#### Problem:
Once you find the line with "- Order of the" in the entries below, return exactly every line from it through the line with "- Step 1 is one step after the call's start".

Stored data entries
|---|
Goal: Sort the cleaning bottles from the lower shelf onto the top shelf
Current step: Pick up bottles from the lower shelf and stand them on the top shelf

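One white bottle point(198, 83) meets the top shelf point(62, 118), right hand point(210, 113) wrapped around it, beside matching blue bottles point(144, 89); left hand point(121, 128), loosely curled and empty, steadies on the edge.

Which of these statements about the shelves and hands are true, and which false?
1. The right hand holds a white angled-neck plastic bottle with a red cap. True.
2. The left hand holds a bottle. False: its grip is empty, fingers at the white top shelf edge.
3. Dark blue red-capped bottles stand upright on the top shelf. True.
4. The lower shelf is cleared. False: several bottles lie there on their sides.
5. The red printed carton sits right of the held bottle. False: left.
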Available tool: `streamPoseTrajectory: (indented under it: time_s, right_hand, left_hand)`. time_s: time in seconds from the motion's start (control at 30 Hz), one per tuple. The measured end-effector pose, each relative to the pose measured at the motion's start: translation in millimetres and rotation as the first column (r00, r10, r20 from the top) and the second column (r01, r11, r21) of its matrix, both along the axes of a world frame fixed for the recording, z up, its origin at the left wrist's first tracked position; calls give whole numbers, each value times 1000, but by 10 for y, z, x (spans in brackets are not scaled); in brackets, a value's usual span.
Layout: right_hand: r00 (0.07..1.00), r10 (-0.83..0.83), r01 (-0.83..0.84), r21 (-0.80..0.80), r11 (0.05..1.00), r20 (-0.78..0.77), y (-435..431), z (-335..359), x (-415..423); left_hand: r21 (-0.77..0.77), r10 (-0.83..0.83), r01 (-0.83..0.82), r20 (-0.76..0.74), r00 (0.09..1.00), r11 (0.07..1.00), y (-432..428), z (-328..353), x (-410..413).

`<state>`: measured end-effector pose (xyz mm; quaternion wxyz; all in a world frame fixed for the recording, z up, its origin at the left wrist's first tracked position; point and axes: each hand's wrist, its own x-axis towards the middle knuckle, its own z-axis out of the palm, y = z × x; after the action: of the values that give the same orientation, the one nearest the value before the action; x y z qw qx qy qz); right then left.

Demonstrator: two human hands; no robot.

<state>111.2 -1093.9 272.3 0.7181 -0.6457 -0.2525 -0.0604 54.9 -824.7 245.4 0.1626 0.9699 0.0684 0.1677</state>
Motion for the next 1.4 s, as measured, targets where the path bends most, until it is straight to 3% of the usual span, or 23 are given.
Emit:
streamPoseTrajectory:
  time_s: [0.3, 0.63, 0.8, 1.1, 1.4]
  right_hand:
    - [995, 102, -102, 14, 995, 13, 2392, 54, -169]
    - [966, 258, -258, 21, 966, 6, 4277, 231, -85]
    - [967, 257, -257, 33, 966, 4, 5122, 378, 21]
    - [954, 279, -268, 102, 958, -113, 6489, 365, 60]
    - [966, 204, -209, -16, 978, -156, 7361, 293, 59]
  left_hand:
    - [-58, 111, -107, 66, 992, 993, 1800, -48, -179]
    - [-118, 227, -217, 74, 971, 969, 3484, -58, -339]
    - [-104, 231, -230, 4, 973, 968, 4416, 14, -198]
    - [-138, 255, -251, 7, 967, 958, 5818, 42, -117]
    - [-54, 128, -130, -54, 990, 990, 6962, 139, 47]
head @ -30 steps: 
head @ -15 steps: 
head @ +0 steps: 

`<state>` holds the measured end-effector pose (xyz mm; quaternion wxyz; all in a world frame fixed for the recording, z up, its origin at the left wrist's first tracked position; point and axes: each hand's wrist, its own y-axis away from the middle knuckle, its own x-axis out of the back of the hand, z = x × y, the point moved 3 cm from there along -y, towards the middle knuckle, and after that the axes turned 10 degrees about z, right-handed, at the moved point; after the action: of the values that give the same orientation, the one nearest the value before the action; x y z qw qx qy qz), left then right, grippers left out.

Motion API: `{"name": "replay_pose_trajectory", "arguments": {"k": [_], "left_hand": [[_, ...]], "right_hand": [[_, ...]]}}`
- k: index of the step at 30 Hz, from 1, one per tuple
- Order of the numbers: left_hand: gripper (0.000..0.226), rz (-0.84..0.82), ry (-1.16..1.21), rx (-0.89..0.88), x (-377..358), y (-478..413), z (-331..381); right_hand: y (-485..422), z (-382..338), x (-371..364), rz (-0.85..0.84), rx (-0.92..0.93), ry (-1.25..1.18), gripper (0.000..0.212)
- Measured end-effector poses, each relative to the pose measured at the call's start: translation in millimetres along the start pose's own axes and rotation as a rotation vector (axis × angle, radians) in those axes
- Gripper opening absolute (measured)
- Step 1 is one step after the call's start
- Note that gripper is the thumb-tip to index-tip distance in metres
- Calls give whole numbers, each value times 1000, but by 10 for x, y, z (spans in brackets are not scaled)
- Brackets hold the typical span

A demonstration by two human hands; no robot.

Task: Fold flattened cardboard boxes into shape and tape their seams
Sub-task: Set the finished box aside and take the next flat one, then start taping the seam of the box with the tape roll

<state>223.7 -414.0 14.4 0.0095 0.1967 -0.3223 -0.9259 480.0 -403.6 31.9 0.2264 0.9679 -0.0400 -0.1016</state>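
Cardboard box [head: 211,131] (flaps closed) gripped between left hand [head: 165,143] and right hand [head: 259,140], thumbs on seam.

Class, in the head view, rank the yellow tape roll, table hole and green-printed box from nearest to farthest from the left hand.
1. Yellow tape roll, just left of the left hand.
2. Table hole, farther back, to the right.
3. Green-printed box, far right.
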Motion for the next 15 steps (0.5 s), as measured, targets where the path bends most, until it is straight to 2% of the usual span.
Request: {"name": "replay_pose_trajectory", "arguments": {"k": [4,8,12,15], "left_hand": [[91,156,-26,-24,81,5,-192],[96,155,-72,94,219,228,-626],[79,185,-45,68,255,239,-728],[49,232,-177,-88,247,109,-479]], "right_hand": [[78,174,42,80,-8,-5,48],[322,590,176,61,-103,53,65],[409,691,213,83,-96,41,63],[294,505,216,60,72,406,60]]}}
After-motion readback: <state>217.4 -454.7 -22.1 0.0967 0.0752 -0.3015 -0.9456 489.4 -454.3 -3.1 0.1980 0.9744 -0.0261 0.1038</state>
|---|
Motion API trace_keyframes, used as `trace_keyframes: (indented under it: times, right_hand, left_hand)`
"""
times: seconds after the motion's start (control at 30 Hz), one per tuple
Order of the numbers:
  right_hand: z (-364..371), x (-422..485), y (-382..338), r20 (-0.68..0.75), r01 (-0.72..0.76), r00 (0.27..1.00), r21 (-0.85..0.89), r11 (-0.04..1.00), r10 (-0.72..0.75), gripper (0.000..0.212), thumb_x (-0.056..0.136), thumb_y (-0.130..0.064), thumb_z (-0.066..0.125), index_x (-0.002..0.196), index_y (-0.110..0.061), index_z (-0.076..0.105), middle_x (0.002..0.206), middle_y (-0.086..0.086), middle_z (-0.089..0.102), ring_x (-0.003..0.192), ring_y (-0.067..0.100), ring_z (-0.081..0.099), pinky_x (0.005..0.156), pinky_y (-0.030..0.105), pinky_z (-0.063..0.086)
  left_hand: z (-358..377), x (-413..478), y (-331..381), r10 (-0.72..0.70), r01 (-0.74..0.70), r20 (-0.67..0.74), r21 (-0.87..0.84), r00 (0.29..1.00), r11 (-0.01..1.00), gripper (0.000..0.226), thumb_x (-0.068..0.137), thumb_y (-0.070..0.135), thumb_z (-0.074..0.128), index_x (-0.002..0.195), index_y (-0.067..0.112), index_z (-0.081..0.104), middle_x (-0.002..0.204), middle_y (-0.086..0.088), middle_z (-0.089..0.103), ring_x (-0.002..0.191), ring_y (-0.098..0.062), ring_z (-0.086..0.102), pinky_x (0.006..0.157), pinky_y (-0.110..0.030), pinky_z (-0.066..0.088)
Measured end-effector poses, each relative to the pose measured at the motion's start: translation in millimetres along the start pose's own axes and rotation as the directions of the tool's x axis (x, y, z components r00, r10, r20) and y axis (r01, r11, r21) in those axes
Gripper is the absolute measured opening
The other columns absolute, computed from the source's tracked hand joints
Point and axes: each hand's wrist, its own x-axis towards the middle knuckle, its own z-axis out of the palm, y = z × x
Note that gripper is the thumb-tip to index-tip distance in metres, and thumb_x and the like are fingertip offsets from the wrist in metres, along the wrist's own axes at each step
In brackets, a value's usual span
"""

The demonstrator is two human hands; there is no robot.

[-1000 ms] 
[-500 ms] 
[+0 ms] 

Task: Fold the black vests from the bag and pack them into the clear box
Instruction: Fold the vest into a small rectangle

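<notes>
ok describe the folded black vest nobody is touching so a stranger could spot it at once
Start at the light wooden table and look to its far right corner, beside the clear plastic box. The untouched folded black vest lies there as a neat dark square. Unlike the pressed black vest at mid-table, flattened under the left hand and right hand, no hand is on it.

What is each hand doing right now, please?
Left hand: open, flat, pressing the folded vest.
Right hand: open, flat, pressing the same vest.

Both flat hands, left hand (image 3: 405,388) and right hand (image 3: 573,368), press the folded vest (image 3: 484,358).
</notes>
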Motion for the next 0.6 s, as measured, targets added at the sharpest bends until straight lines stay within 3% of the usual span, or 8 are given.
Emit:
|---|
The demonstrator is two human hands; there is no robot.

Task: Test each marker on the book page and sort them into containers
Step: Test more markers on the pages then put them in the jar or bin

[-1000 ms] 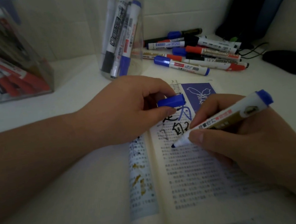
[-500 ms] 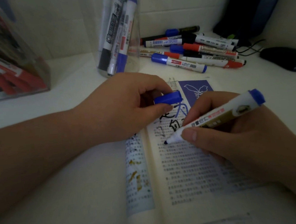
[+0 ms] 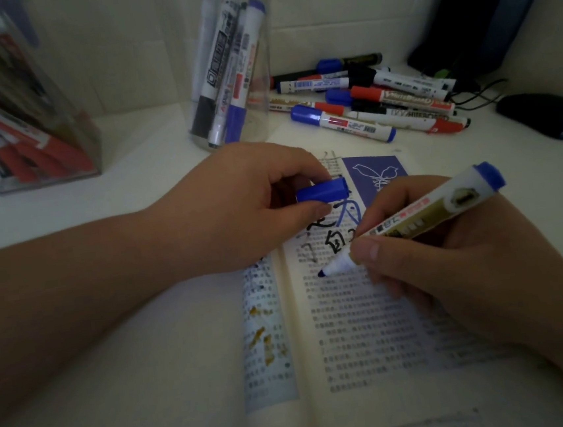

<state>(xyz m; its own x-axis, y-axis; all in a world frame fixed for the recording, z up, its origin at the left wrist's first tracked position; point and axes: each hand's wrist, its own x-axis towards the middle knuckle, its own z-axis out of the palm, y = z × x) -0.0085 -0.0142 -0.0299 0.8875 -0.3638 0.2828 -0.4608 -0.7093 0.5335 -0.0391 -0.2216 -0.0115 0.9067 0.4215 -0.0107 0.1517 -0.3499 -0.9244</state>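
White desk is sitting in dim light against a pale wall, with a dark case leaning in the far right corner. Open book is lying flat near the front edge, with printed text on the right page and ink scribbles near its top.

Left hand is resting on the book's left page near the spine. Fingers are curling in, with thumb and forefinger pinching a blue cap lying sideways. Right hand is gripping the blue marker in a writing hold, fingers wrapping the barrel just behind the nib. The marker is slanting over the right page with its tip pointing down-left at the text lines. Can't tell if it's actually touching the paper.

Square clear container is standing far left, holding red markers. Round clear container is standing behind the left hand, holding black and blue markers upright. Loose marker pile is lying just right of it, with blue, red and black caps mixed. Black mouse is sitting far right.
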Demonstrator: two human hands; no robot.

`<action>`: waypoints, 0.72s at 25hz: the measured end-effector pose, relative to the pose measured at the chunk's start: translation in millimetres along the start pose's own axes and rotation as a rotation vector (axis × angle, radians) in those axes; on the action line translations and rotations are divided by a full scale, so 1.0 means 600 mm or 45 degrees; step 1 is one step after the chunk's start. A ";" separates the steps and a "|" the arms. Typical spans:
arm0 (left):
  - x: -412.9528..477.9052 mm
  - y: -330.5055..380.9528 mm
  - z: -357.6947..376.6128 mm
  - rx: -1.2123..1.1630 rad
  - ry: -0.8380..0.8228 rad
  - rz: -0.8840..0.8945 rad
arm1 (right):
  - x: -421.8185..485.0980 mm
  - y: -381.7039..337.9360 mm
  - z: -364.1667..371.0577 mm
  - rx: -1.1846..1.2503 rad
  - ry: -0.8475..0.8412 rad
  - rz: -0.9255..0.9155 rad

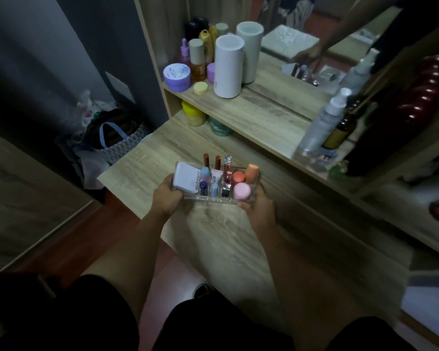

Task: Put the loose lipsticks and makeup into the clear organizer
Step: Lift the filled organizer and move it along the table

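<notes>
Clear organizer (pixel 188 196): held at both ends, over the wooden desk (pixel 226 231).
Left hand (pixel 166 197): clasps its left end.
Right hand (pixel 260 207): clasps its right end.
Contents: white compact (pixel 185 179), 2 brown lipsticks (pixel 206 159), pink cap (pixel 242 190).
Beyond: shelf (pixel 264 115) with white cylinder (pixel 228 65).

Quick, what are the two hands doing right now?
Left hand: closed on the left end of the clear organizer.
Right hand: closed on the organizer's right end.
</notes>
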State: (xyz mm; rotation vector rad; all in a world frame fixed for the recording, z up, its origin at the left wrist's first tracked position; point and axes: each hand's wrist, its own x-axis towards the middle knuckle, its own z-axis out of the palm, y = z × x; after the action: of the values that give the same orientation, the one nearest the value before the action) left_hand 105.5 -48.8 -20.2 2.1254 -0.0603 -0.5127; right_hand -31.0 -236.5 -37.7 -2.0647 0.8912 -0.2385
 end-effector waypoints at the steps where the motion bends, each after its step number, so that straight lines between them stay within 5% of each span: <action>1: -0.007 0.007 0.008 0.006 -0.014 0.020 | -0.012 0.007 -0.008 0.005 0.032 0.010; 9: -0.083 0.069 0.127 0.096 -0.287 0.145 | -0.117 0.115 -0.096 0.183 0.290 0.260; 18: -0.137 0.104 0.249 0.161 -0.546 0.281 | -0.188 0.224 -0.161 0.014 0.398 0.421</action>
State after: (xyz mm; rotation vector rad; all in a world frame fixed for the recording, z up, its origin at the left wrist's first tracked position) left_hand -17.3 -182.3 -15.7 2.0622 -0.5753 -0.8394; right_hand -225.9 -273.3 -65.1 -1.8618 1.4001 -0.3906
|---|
#### Exercise answer:
- Order of the numbers: left_hand: gripper (0.000..0.226), rz (-0.84..0.82), ry (-1.16..1.21), rx (-0.89..0.88), x (-377..358), y (-478..413), z (-331..381); right_hand: y (-485..422), z (-382..338), x (-371..364), rz (-0.85..0.84), rx (-0.92..0.93), ry (-1.25..1.18), gripper (0.000..0.212)
- Measured end-effector poses, each relative to the pose measured at the call's start: translation in millimetres along the start pose's own axes and rotation as a rotation vector (axis × angle, radians) in those axes
- Gripper opening absolute (measured)
- Step 1 is one step after the call's start

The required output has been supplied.